## [Work to be completed]
Go through the entries below. Copy each line in which "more" appears.

BEGIN

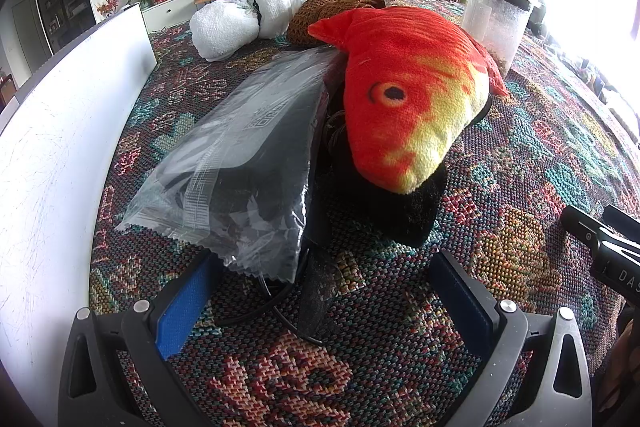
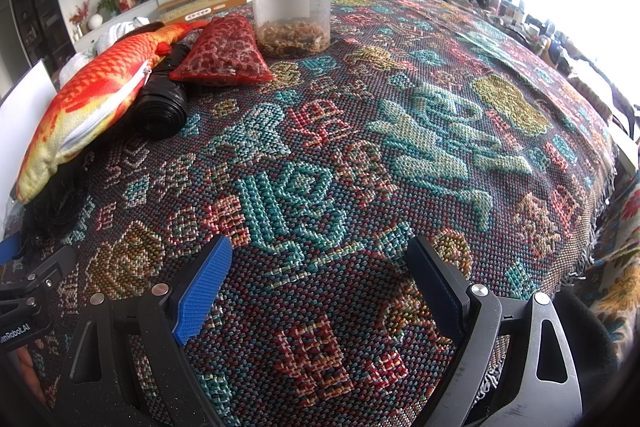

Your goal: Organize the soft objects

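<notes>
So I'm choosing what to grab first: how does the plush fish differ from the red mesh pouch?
The plush fish is long, fuzzy, orange fading to yellow; the red mesh pouch is short, netted, speckled dark red. The fish is propped on dark items; the pouch lies flat on the woven cloth, beside the clear jar. Both look soft, and neither is gripped.

The left gripper (image 1: 320, 291) sits low and level, its jaws spread wide with nothing between them. Its blue-padded fingers (image 1: 182, 311) point straight ahead, one pad bright, the other in shadow. The right gripper (image 2: 320, 279) is posed much the same, low and facing forward, jaws parted wide and gripping nothing, its ribbed blue fingers (image 2: 204, 287) angled outward. The two are held side by side, close enough that each one's black body edges into the other's wrist view.
</notes>
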The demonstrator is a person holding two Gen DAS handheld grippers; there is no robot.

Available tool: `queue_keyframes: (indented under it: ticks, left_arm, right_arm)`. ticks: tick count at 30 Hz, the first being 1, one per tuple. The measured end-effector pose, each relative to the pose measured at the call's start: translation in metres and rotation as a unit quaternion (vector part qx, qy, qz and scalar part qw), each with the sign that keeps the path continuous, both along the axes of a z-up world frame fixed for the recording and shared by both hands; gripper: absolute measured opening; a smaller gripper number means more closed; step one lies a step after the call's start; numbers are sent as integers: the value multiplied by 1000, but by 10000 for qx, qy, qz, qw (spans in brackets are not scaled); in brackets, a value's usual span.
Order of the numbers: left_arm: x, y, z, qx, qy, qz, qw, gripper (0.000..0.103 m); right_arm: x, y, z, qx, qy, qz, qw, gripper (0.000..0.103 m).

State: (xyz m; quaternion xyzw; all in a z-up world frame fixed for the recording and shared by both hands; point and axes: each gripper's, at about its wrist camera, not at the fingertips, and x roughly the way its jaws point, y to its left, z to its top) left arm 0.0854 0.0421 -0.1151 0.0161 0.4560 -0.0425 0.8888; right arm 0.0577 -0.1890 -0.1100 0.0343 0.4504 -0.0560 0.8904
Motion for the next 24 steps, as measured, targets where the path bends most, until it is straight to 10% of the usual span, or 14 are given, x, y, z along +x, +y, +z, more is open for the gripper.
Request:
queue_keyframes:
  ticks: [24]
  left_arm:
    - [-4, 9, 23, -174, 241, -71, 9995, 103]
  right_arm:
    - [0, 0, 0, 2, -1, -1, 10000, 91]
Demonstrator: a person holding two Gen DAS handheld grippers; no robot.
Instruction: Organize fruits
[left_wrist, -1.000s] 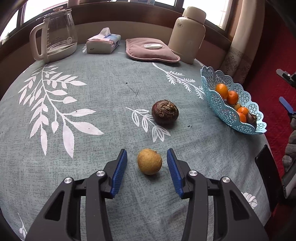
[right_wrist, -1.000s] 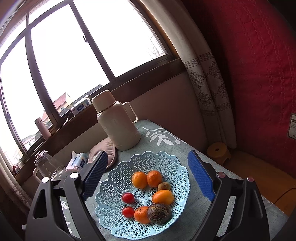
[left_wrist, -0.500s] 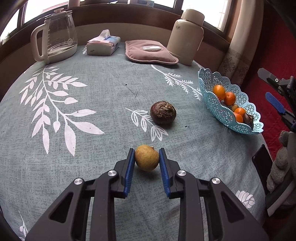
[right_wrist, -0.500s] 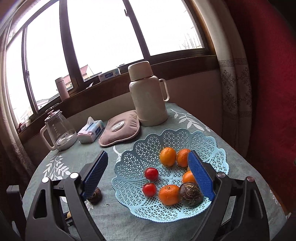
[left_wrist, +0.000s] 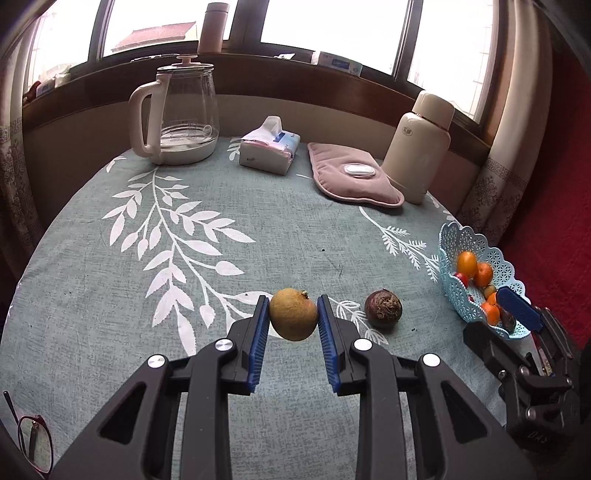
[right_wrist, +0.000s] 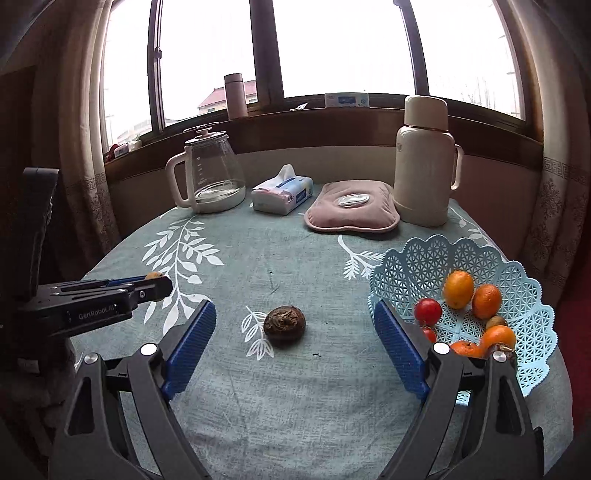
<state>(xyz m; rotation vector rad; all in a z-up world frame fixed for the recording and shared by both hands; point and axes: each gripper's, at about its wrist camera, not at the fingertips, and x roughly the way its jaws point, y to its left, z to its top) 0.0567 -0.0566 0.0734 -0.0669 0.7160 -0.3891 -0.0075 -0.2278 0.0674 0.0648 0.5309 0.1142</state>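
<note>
The yellow-brown fruit (left_wrist: 293, 318) sits pinched between the blue pads of the left tool (left_wrist: 293, 325), which is clenched on it from both sides, and it hangs clear of the bench (left_wrist: 110, 314) with the leaf-printed cloth visible beneath it; in the right wrist view only a sliver of it shows past the tip of that tool (right_wrist: 155, 286). Just to its right on the cloth lies the dark purple-brown fruit (left_wrist: 383, 308) — loose, touched by nothing. In the right wrist view that fruit (right_wrist: 284, 324) lies ahead of the right tool (right_wrist: 295, 332), whose jaws stand wide apart with nothing between the pads. At the bench's right edge stands the pale blue lattice basket (right_wrist: 436, 258), holding oranges (right_wrist: 458, 288), two red tomatoes (right_wrist: 427, 311) and a small brownish fruit (partly hidden behind the right tool's finger, as is a dark fruit at the basket's near rim). Along the far side, under the window, stand a glass kettle (left_wrist: 181, 110) with a white handle, a pack of tissues (left_wrist: 267, 146), a pink cushion-like pad (left_wrist: 351, 177) with a white oval on top, and a cream thermos (left_wrist: 421, 144) — the pad touching or just beside the thermos. A pair of red-rimmed glasses (left_wrist: 35, 446) lies at the near left edge.
</note>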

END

## [Solution below]
Available tool: `queue_keyframes: (indented under it: ticks, left_arm, right_arm)`. ticks: tick count at 30 Hz, the first being 1, one per tuple. The measured end-effector pose, each relative to the pose measured at the call's start: translation in metres and rotation as a unit quaternion (vector part qx, qy, qz and scalar part qw), each with the sign that keeps the path continuous, both along the axes of a z-up world frame fixed for the recording and shared by both hands; gripper: absolute measured opening; a smaller gripper number means more closed; step one lies a step after the call's start; numbers are sent as integers: the value multiplied by 1000, but by 10000 for qx, qy, qz, qw (spans in brackets are not scaled); in brackets, a value's usual span.
Motion for the next 24 steps, as measured, targets where the path bends most, until it is straight to 10% of the usual span, or 14 are given, x, y, z along +x, +y, +z, more is open for the gripper.

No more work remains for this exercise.